Only the lines of the data holding the string "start" need to be returned.

== Material provided

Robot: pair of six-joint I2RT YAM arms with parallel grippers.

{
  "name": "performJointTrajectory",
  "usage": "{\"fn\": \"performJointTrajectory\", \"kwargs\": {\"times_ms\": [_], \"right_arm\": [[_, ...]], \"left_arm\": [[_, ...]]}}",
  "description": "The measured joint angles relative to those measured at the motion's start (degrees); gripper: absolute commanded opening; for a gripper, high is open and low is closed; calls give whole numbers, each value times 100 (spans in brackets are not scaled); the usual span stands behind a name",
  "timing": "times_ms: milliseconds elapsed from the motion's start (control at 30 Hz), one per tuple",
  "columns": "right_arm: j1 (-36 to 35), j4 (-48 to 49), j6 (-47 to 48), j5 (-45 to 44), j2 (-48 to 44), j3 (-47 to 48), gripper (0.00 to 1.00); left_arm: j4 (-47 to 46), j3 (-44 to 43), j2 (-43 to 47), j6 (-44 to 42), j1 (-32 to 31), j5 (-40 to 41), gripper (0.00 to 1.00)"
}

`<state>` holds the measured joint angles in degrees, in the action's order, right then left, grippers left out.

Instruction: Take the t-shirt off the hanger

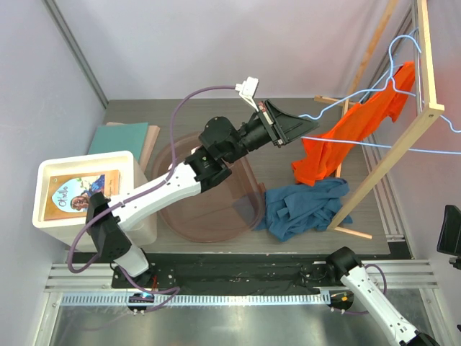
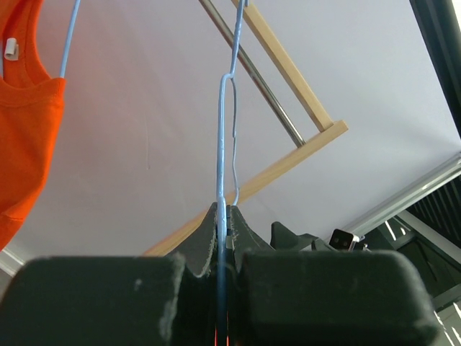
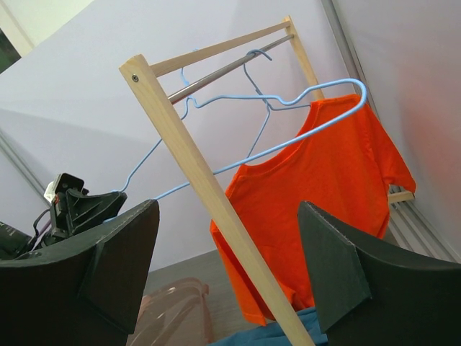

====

§ Written response:
  "description": "The measured joint angles relative to those measured at the motion's start (degrees); gripper: absolute commanded opening; for a gripper, high is open and low is closed; calls give whole numbers, each value times 100 (spans in brackets are not scaled); the usual span stands behind a name",
  "timing": "times_ms: milliseconds elapsed from the motion's start (control at 30 Hz), one per tuple",

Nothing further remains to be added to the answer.